ADHD and Virtual Reality, a project developed by the Vall d’Hebrón Institut de Recerca

Author: Victor Barberà   /  22 of October of 2018

Joan Francesc Serra Pla is a Resident Psychologist at Hospital Vall d’Hebrón and lecturer at the APIR Academy, who holds a PhD in Psychiatry from the UAB’s Faculty of Medicine. During the Serious Games Camp held in Terrassa on September 27 and 28, he spoke to us about a project he is involved in at the Vall d’Hebrón Institut de Recerca, which uses Virtual Reality to treat ADHD.

  • Can you briefly tell us what ADHD involves?

ADHD is a very common disorder that begins in childhood. According to recent figures from the World Health Organization (WHO), more than 7% of children among the general population suffer from this disorder, and 70% of cases will persist into adulthood. ADHD is characterized by clear symptoms of inattention, which in some cases is accompanied by hyperactivity and compulsive behaviour. Such children often find it difficult to sit still, they’re restless, tend to be impulsive, talk excessively, and so on. And although most frequently (in 70% of cases) both attention deficit and hyperactivity occur simultaneously, this is not always the case; There is a smaller percentage, around 20%, who suffer from only inattention, and in 5-10% of the cases, the problem is solely one of hyperactivity.

  • What are the objectives of the project which intends to use VR as a tool for the treatment of ADHD?

To increase the likelihood that patients complete the therapy due to its short duration and the appeal of Virtual Reality, to treat the symptoms of ADHD, possible anxiety and comorbid depression, and improve the patients’ functionality and their quality of life.

  • What does the project involve and what cross-section or segment of the population is involved?

It consists of four sessions of 30 minutes each, and each session consists of a new mindfulness module. The first session is carried out in a psychologist’s consulting room, when the subjects are given the VR headset and a cell phone, and they’re taught how to use it at home for a week. The following week, again in the consulting room, the child discusses what they’ve learnt, before starting the second session, which will then be performed at home for the rest of the week. The third and fourth sessions follow a similar format. Throughout the treatment (which takes one month), the patient is given an email address to contact in case there have any sort of a technical problem. Before they start, the patients are evaluated in terms of ADHD, anxiety, depression, functionality and their quality of life. Upon finishing the treatment they are re-assessed to see if they’ve improved in terms of these variables. In addition, there are follow up consultations with the patient, three and six months after the initial treatment to see if any improvements have continued.

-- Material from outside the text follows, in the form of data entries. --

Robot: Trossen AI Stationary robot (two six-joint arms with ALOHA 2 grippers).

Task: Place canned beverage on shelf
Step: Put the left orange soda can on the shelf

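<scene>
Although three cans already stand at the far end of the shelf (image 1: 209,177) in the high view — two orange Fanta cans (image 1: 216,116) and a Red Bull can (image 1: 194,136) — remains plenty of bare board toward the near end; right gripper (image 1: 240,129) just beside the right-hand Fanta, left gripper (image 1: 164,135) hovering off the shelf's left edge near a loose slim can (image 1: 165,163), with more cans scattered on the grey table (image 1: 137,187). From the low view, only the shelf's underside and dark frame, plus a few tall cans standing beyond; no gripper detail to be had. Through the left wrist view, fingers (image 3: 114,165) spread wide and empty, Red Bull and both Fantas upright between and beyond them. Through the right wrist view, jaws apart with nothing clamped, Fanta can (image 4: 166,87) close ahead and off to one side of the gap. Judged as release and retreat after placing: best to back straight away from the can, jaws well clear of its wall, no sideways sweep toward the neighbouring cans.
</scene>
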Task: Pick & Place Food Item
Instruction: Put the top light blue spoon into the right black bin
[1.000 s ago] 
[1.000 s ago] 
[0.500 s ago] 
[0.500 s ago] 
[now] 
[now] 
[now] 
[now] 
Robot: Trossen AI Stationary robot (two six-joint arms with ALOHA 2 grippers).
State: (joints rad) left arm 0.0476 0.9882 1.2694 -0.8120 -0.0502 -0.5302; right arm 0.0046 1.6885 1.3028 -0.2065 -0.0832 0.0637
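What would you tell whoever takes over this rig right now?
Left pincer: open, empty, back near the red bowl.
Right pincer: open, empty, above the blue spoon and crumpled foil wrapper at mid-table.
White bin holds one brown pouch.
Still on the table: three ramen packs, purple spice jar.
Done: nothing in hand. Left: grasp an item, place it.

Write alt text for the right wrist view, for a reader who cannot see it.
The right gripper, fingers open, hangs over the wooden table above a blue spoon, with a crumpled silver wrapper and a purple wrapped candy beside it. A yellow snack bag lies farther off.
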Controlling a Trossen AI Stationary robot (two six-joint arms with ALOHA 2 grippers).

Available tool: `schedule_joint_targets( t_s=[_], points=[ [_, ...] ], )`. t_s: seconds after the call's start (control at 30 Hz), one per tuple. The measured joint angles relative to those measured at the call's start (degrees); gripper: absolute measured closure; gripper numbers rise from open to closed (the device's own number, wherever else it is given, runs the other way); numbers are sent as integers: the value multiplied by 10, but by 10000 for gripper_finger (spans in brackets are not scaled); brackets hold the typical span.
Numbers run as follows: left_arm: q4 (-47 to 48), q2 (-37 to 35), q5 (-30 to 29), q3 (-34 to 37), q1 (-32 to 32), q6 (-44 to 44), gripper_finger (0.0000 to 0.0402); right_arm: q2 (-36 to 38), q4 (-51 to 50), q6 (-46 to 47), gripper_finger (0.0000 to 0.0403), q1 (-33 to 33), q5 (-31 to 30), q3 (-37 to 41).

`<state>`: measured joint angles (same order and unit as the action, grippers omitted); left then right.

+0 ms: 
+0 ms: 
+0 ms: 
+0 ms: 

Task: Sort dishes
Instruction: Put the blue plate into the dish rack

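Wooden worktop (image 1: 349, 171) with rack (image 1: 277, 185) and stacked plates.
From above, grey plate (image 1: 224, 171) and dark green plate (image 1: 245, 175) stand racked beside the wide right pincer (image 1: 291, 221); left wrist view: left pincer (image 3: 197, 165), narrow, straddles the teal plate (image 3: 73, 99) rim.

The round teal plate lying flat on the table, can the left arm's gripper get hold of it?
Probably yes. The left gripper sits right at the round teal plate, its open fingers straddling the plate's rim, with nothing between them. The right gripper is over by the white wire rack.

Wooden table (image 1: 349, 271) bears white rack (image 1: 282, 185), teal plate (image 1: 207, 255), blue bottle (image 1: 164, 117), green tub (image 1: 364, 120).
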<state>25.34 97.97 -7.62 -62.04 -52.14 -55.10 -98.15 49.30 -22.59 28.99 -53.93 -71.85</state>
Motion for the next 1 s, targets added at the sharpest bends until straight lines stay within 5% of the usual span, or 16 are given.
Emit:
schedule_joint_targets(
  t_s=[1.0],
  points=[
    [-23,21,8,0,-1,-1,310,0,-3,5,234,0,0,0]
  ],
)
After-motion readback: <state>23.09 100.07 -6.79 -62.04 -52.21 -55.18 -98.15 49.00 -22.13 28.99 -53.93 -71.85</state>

  • Is it a preventative treatment or therapy for children who already have ADHD?

The treatment is given once ADHD has been diagnosed, so we can’t say it’s preventative, although it can be used in the very early stages or before other typical psychological problems have become manifest.

  • What’s the state of research in terms of using technology for treatments and healthcare?

For the past 3 years there’s been a massive increase in medical research using new ICT. Specifically, the world of apps and virtual reality has a great appeal for all medical specialties. They’re tools which sit very well with clinical research. They’re efficient and useful, meaning that without doubt they’re tools which are here to stay.

  • What does VR based therapy have to offer over traditional procedures and treatments?

It’s always seen to be particularly useful for the treatment of phobias, for example the fear of flying is very difficult to treat if you’re not actually in the situation. Virtual reality transports one to this situation in a way that is easily managed by the clinician. In other contexts, such as mindfulness, which is not difficult to treat by non-digital means, it provides one with a greater wealth of images, sensations and control of stimuli on the part of the therapist. It has great added value.